EXERCISE> Only the count should appear in your answer: how many lines of the data below contain the word "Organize"?

(Stored records)
BEGIN

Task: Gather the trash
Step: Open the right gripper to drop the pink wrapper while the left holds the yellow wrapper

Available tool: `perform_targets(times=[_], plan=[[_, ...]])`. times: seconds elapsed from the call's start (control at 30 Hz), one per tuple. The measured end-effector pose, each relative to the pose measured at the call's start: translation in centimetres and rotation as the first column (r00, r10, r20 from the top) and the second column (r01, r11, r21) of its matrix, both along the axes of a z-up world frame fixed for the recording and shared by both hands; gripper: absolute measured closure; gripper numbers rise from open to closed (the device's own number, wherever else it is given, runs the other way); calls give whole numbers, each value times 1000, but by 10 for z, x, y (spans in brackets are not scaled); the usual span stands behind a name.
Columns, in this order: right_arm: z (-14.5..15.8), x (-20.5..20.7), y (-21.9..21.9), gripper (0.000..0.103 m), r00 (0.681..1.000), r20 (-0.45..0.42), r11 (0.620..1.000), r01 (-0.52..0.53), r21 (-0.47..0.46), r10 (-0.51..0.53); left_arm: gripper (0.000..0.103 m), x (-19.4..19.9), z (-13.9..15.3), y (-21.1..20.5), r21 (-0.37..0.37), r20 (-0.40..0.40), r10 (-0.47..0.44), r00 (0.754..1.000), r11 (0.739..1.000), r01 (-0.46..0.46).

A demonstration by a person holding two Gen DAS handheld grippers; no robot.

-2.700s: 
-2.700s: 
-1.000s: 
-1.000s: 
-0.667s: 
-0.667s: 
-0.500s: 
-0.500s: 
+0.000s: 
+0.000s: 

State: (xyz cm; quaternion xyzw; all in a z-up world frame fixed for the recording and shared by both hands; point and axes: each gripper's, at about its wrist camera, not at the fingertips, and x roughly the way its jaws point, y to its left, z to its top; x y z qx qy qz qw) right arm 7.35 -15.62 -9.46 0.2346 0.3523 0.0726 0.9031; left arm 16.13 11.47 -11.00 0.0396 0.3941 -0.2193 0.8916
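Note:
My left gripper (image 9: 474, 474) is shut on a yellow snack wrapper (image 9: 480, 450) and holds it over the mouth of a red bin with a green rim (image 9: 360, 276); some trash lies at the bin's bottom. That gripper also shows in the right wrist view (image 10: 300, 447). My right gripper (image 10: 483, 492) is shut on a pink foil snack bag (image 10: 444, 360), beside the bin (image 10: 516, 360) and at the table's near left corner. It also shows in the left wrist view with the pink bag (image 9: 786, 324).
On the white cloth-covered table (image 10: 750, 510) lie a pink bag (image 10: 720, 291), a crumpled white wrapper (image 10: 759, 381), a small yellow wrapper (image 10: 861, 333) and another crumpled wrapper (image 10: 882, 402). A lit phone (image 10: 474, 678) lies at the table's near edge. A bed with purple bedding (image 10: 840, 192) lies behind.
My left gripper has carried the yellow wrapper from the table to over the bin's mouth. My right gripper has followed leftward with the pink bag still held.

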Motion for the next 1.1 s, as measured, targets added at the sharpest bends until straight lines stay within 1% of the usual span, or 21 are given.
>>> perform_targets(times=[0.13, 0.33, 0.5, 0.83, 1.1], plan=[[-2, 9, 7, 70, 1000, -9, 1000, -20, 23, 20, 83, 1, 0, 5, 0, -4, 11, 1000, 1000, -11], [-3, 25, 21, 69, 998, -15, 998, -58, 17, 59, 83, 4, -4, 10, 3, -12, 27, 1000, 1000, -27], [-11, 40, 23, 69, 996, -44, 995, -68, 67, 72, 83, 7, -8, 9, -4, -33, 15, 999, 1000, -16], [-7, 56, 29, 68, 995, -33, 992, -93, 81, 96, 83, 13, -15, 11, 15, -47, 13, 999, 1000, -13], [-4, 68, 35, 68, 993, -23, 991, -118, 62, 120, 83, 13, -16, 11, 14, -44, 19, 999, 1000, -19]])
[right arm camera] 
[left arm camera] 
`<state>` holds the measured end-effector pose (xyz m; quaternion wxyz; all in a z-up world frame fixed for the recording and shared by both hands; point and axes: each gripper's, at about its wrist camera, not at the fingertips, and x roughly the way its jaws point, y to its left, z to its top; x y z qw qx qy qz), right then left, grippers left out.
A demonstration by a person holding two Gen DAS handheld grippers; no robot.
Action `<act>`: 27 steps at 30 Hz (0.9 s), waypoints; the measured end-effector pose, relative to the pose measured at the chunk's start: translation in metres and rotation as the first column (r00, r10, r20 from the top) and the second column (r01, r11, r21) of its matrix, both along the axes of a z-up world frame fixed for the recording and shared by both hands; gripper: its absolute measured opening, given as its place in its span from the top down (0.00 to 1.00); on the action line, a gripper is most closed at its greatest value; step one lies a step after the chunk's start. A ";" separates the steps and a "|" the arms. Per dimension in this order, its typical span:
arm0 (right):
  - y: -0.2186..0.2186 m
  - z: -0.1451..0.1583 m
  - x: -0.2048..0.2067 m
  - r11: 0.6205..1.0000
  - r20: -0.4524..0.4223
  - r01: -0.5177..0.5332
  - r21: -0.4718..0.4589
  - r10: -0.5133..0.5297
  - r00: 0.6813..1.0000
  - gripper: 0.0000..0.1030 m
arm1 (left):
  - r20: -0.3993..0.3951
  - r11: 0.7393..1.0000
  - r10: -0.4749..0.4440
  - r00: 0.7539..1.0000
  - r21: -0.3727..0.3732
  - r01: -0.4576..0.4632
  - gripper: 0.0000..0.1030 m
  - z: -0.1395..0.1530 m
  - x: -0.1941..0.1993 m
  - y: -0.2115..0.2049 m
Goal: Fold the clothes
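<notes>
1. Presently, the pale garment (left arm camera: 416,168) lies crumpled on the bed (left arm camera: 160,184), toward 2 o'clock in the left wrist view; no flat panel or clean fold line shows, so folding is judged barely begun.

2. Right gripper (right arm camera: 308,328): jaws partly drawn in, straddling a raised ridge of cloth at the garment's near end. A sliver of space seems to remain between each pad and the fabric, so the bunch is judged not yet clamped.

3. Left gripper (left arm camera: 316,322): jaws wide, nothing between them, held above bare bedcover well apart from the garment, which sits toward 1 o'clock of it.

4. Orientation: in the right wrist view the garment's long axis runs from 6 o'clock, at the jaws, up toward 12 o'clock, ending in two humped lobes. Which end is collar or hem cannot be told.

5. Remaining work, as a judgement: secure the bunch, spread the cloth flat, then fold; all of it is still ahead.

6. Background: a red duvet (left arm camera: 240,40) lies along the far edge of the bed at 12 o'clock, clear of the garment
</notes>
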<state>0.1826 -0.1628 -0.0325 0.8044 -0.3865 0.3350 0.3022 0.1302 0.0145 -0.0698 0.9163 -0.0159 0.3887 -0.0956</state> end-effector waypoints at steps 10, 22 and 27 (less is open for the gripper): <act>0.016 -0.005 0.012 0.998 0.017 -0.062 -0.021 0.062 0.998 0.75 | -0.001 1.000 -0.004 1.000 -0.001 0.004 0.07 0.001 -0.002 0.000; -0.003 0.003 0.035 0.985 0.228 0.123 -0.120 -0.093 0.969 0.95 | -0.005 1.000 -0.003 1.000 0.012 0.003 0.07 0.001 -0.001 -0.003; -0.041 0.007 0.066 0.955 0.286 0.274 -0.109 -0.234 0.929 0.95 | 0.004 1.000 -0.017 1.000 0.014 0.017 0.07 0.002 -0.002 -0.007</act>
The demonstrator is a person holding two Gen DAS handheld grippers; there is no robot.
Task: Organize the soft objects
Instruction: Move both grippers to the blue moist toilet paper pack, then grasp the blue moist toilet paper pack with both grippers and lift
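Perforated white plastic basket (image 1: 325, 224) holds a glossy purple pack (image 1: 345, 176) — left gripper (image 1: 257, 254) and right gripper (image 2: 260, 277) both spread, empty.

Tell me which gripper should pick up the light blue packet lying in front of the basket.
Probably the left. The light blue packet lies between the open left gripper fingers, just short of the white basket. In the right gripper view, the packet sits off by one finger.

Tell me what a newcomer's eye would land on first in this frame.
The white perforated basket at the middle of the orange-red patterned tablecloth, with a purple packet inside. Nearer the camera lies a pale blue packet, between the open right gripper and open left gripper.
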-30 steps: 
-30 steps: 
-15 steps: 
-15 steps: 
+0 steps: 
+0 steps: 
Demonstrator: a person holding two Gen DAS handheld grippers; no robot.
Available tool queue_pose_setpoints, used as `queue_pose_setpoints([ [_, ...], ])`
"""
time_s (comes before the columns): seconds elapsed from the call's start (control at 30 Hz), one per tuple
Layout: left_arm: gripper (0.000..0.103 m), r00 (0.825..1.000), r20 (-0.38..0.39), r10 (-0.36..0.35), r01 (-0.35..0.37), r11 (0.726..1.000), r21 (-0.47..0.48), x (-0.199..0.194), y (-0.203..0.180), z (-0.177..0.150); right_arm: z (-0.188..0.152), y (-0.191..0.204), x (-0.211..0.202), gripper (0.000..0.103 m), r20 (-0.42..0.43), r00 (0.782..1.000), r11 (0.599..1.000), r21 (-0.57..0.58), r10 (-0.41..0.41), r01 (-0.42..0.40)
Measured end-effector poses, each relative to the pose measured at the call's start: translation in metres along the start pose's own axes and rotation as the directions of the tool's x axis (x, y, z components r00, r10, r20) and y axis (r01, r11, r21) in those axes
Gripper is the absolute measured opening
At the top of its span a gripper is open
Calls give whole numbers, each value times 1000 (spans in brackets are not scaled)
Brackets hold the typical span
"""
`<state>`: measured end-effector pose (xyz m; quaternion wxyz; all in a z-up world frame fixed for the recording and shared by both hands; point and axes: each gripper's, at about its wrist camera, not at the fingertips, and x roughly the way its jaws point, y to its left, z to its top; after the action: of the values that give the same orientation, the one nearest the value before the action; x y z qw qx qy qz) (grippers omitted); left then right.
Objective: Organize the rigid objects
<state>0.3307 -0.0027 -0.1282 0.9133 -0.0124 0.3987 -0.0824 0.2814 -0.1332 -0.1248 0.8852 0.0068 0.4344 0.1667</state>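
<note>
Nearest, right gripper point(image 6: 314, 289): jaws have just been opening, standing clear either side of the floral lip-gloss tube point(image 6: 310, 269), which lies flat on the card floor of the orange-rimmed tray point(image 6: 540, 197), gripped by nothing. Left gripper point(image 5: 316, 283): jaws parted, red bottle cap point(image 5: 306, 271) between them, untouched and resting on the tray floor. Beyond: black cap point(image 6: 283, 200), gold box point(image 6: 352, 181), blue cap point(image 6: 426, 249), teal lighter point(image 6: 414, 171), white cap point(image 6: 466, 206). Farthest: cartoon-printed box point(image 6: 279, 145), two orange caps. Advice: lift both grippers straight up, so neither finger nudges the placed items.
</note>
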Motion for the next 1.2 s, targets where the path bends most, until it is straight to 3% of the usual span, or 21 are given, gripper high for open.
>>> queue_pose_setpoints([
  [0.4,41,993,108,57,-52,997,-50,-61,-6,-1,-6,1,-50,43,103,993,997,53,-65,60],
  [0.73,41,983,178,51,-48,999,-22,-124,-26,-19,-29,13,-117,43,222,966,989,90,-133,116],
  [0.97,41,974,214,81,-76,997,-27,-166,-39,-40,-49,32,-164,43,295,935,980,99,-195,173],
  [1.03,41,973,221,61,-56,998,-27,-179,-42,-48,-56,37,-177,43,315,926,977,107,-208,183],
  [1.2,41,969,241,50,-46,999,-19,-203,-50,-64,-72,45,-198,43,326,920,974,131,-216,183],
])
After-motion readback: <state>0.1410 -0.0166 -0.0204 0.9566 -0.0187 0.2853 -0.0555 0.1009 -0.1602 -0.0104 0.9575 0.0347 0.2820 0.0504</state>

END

WRITTEN RESPONSE> 2